Обманы Локки Ламоры | страница 19
— Сироты! — возглашал он трубным голосом, более уместным на поле боя. — Разве все мы рано или поздно не становимся сиротами? Увы всем нам, оторванным от материнской груди по истечении блаженного младенчества!
По обе стороны от жертвенного кувшина застыли две тощие фигурки в белых балахонах с капюшонами — мальчики, очевидно, призванные изображать тех сирот, о которых рассуждал священник. Отблеск таинственного Лжесвета отражался в их темных немигающих глазах, когда они провожали взглядом немногочисленных горожан, спешащих по своим делам вдоль улиц и площадей Храмового района.
— Увы тем, кого безжалостный рок швырнул в мир, где их никто не ждет! В мир, где им нет места! Эти несчастные превращаются в рабов! Именно так — они становятся рабами или, что еще хуже, игрушками в руках нечестивцев и безбожников, которые обрекают их на столь страшное падение, перед коим даже рабство покажется благословенной участью!
Локки застыл с открытым ртом. На простодушном лице мальчика был написан восторг человека, впервые попавшего на хорошо поставленное выступление опытного оратора. В голосе священника звучало такое презрение, которое заставило бы закипеть даже камень. От горьких упреков сердце мальчика начинало учащенно биться, он испытывал непонятные угрызения совести — тем более непонятные, что и сам он являлся сиротой. Ах, как ему хотелось еще послушать этого великолепного громогласного старика!
Слава отца Цеппа, Безглазого Священника, была так велика, что достигла даже ушей маленького Локки. Раньше он лишь слышал об этом пожилом, но еще крепком мужчине, теперь же своими глазами увидел широкую, как конторка ростовщика, грудь и пышную бороду, больше всего напоминавшую подушку из нечесаной шерсти, приклеенную к грубому морщинистому лицу.

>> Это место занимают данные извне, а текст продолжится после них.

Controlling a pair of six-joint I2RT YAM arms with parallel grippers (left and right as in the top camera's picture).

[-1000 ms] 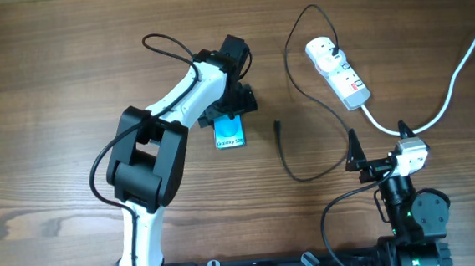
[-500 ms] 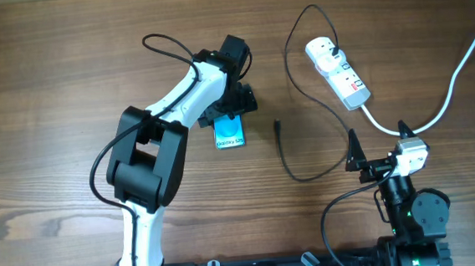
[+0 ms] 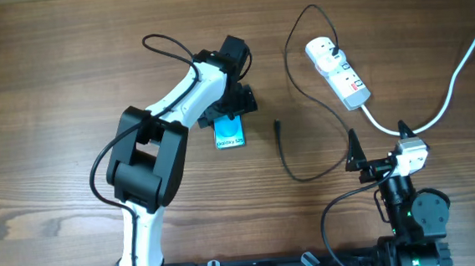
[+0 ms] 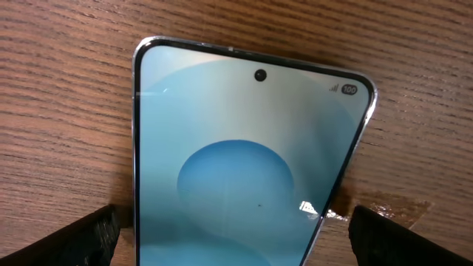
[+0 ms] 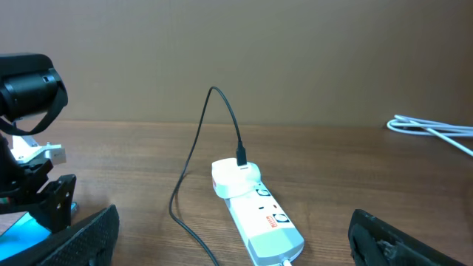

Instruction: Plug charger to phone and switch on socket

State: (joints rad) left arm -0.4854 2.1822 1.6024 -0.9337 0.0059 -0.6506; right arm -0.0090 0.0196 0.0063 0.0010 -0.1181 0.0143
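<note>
- Charger [image 3: 276,127]: thin black cable lying on the table [image 3: 49,79]; its plug sits in the far end of the socket [image 3: 338,73]; the cable loops up from there, swings around left of the socket and ends in a small tip lying free on the wood, between phone and socket
- Phone [image 3: 230,134]: flat on the table, teal screen up, just left of the tip and apart from it
- Socket: white strip lying slantwise at upper right; a thick white cord [image 3: 459,59] runs off its near end toward the far right corner
- Left gripper [image 3: 229,115]: low over the phone's far end; jaws spread wide, one finger [image 4: 81,240] on each side of the phone, clamping nothing
- Right gripper [image 3: 378,140]: near the table's front, well short of the socket, facing it; jaws spread wide, empty
</note>
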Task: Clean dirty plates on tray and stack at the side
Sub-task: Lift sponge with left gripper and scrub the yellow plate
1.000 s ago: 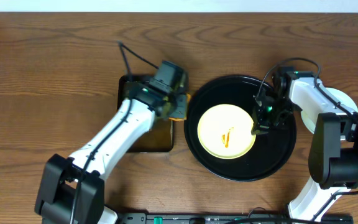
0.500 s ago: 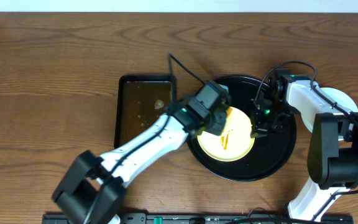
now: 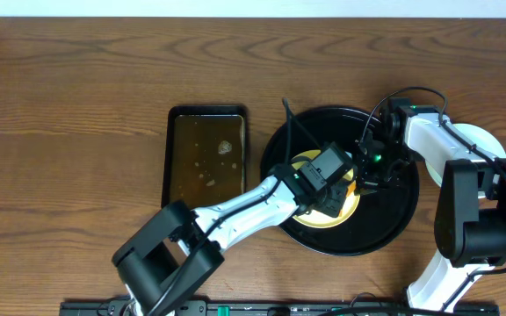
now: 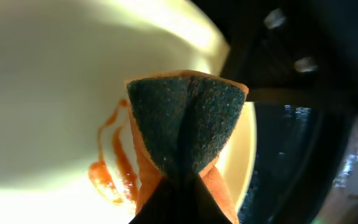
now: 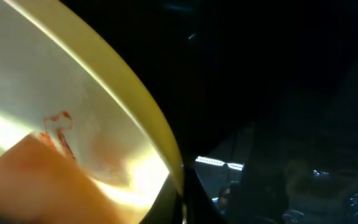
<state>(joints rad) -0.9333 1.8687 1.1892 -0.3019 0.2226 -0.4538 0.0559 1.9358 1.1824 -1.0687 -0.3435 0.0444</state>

Лоб и глаза священника были закрыты плотной белой повязкой. Одеянием ему служила белая ряса из хлопка, ниспадающая до самых обнаженных лодыжек. На запястьях поблескивали черные металлические кандалы, от которых тянулась стальная цепь, уходящая куда-то вглубь здания. Судя по ее натяжению, сейчас отец Цепп находился на границе отведенного ему пространства.
Если верить слухам, он никогда не покидал пределов своего храма. В знак безграничной преданности Переландро — Богу милосердия, Покровителю всех сирых и беспризорных — священник тринадцать лет назад приковал себя к стенам внутреннего святилища. Тогда же специальный лекарь по просьбе отца Цеппа ослепил его на глазах у изумленной толпы.